One dreadful day Helen [Gerry’s wife] phoned to tell me that Gerry had only a day or two to live and would like to see me. It was a time of great sorrow. When I got there he greeted me at the door looking as normal as I’d ever seen him, though I knew that he suffered from sugar diabetes. During the next hour or so nothing was said about his imminent passing, and I don’t remember what we talked about because my mind was so numb from the shock of what was happening. I do remember that when the time came to leave, we looked at each other, there was an unspoken understanding that this was the final goodbye. We hugged and I left in a kind of daze. A few days later he was gone, and I’m still amazed when I think of how calm and ordinary his demeanor was during that last visit. Just before I left he waved at his magnificent library of rare and very expensive books and asked me to take any book I wanted. I couldn’t do it. Instead, there was a small plastic model airplane that a neighbor’s kid had made, and I took that because he insisted I take something to remember him by. And just like that, a truly wonderful part of my life was gone.
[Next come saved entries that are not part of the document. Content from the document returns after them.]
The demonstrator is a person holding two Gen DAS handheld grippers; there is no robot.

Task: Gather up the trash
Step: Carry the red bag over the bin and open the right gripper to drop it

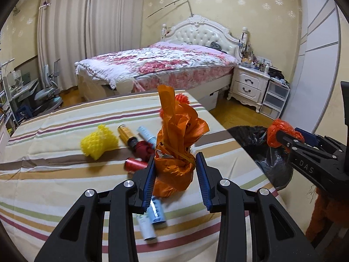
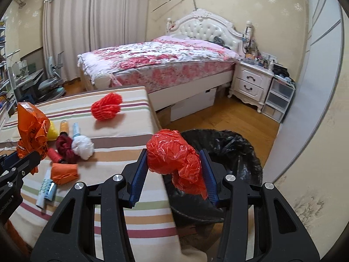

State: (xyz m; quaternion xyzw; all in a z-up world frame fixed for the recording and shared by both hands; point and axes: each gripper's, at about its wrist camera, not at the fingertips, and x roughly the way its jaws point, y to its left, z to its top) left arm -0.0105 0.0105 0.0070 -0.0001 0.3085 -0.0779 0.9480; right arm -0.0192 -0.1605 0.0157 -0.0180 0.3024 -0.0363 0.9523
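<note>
My left gripper (image 1: 175, 163) is shut on a tied orange plastic bag (image 1: 176, 144), held above the striped table (image 1: 54, 185). My right gripper (image 2: 174, 159) is shut on a crumpled red plastic bag (image 2: 172, 155), at the table's right edge and over the near rim of a bin with a black liner (image 2: 231, 150). Loose trash lies on the table: a yellow foam net (image 1: 99, 142), a gold can (image 1: 126, 135), a red foam net (image 2: 106, 107), a white wad (image 2: 84, 146), a dark red wad (image 2: 64, 146), an orange piece (image 2: 64, 172) and blue-white tubes (image 2: 47, 190).
A bed (image 2: 163, 61) with a floral cover stands behind the table. A white nightstand (image 2: 250, 83) and plastic drawers (image 2: 279, 100) are at the back right. A desk chair (image 1: 48, 91) is at the left. A pale wall (image 2: 309, 131) runs close beside the bin.
</note>
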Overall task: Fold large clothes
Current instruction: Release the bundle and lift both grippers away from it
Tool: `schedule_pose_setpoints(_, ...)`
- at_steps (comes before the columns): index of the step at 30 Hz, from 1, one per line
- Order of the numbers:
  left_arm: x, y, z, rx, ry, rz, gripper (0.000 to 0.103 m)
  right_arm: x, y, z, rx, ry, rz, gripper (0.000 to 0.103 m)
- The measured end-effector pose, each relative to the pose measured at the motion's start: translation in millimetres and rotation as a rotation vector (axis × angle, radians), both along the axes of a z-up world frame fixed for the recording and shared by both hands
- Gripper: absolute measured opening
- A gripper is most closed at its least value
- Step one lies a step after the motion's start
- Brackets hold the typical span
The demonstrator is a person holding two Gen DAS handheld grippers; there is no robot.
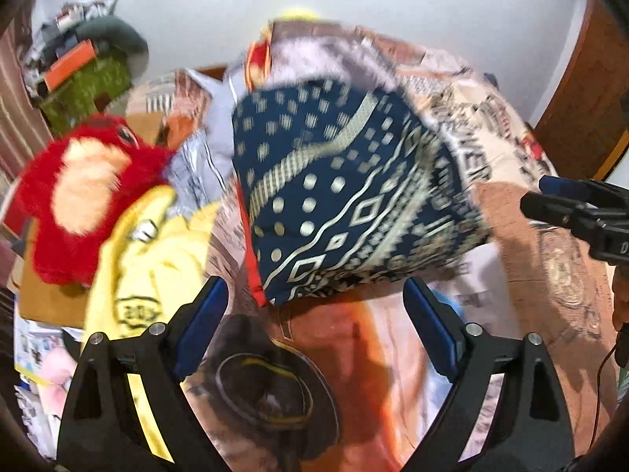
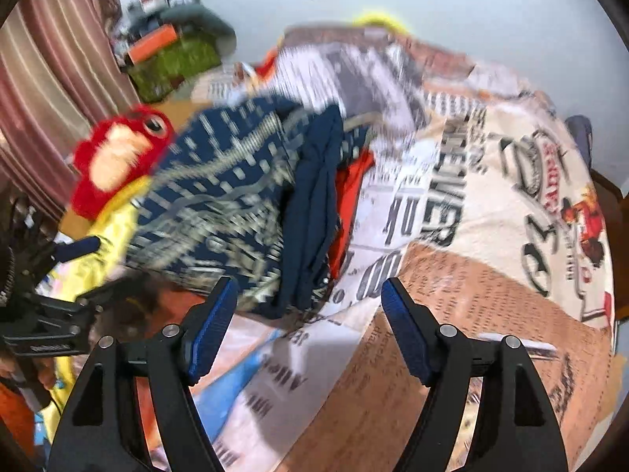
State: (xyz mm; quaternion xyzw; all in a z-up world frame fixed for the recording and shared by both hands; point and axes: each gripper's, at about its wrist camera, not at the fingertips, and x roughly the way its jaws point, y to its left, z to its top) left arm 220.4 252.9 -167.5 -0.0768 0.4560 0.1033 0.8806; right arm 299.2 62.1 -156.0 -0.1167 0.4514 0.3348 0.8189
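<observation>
Left wrist view, left gripper (image 1: 316, 305) fingers released, right gripper (image 2: 308, 306) fingers released, folded navy garment (image 1: 346, 192) on printed bedspread (image 2: 491, 275).

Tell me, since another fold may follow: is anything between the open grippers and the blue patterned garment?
Nothing visible. The blue patterned garment lies folded on the printed bedspread, just ahead of the left gripper and right gripper, both empty.

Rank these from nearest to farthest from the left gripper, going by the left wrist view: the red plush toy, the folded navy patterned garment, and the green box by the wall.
From the left gripper:
1. Folded navy patterned garment, just ahead of the jaws.
2. Red plush toy, off to the left.
3. Green box, far upper left by the wall.
</observation>
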Motion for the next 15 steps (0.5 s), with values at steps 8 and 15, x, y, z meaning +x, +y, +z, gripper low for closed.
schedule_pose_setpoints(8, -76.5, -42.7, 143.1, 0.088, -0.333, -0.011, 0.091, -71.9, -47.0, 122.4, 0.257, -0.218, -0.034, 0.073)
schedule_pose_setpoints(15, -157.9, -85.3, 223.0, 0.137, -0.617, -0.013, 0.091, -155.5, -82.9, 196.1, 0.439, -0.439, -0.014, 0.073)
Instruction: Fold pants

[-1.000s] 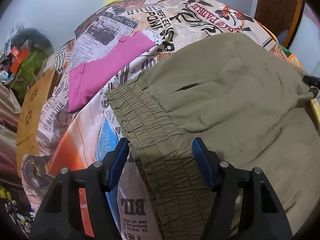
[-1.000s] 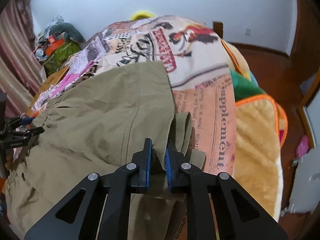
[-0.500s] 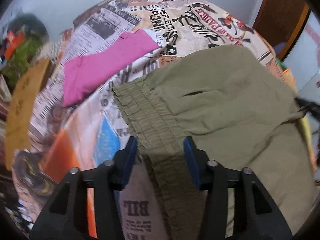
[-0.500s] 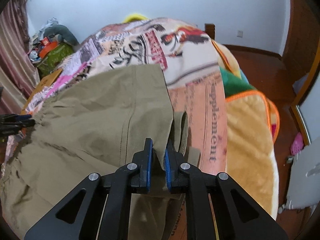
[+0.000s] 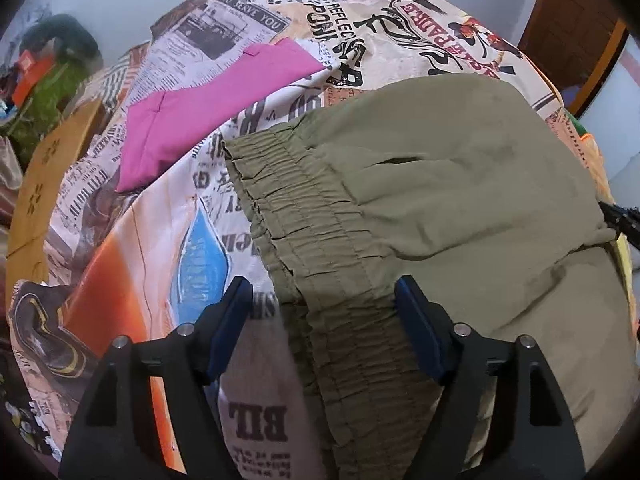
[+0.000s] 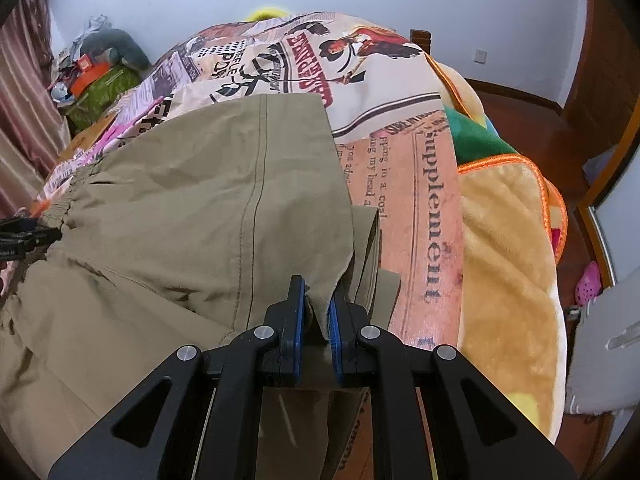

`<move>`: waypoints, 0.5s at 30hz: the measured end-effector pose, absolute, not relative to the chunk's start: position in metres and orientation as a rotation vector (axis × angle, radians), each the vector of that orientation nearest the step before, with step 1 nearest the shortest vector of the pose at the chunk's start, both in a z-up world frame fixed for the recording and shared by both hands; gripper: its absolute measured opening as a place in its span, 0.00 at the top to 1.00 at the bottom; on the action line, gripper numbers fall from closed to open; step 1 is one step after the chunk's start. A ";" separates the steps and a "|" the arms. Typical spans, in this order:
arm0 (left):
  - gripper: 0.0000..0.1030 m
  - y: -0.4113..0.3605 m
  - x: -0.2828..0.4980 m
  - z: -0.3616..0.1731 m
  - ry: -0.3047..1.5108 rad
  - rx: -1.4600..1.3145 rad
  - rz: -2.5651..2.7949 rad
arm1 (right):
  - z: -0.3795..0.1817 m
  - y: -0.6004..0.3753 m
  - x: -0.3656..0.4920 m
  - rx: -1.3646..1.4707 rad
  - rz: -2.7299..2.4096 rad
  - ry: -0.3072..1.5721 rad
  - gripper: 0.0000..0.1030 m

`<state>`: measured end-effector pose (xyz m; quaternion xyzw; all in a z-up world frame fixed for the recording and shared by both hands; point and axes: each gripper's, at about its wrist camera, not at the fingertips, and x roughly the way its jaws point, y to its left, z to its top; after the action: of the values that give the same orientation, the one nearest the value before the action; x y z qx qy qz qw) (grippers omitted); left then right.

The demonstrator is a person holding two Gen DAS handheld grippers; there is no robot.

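Left claw (image 5: 323,300) angled steeply downward, jaws opening, blue pads (image 5: 416,328) standing clear either side of the pants (image 5: 460,184) waistband, right claw (image 6: 317,312) angled downward, jaws pinched on a fold of the pants

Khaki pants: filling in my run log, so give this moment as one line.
left claw: opening, elastic waistband between | right claw: shut on khaki pants

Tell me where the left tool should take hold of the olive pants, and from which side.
Grip the gathered elastic waistband of the olive pants, coming down from above with the fingers astride it. It forms a thick raised ridge running straight through the left tool, whose jaws are opening around it with no pad touching. The right tool pinches the leg fabric at the other end.
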<state>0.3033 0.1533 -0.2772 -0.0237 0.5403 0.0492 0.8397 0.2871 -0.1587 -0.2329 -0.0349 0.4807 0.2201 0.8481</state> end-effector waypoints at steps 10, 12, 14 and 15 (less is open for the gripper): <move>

That small plastic model airplane that I took sits on a bookshelf in my library and every time I look at it, and the tiny pilot that waves at me, I think of him.

(Images via Stephen Fabian and Stuart NG Books)

Alex Schomburg Cover Art for Space, Space, Space (Franklin Watts, 1953)

Space 1953

Schomburg is one of the defining illustrators of both the comic book and sci-fi golden ages, and you can see a partial list of his extensive work at ISFDB. You can see a list of the stories in this volume—the book’s subtitle is Stories About the Time When Men Will Be Adventuring to the Starshere.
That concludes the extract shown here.